Final answer:
Without actual data from Apple's financial statements in Appendix A, we cannot provide specific figures. However, to answer similar questions, one would extract inventory values and total assets from the balance sheet to calculate the percentage of inventories to total assets, and use inventory values along with the cost of goods sold to calculate inventory turnover and days' sales in inventory.
Step-by-step explanation:
To answer these questions on Apple's financial statements, we would need access to Apple's actual financial statements from Appendix A, specifically the balance sheets for the fiscal years ended September 28, 2019, and September 29, 2018. However, I can guide you on how to approach this question with hypothetical data:
Locate the line item for inventories listed under current assets in the balance sheet.

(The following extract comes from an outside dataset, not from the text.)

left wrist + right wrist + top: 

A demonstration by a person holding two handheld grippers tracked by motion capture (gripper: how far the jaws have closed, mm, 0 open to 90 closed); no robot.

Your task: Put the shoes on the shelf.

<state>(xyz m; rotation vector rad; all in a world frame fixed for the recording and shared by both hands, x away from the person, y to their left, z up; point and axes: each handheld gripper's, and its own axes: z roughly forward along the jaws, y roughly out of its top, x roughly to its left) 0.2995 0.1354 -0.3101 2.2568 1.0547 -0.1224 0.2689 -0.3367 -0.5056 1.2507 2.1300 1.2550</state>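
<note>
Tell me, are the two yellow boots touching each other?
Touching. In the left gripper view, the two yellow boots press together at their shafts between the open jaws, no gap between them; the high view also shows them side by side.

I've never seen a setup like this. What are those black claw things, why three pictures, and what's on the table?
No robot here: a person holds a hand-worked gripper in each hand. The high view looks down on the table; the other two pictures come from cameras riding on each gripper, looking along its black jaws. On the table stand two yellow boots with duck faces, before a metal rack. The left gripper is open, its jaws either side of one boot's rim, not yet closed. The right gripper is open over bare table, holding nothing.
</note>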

To find the percentage of inventories to total assets, divide the inventory amount by the total assets and multiply by 100.
Apple might prefer inventories to be a lower percentage of total assets to minimize holding costs and free up capital for other investments.
Calculate the inventory turnover by dividing the cost of goods sold (found on the income statement) by the average inventory. For the days' sales in inventory, divide 365 days by the inventory turnover ratio.
For example:
If inventories on September 28, 2019, were $4 billion and total assets were $200 billion, the percentage would be (4/200)×100 = 2%.
If the cost of goods sold was $140 billion and the average inventory was $4 billion, the inventory turnover ratio would be 140/4 = 35 times.
For the days' sales in inventory: 365 / 35 = approximately 10.4 days.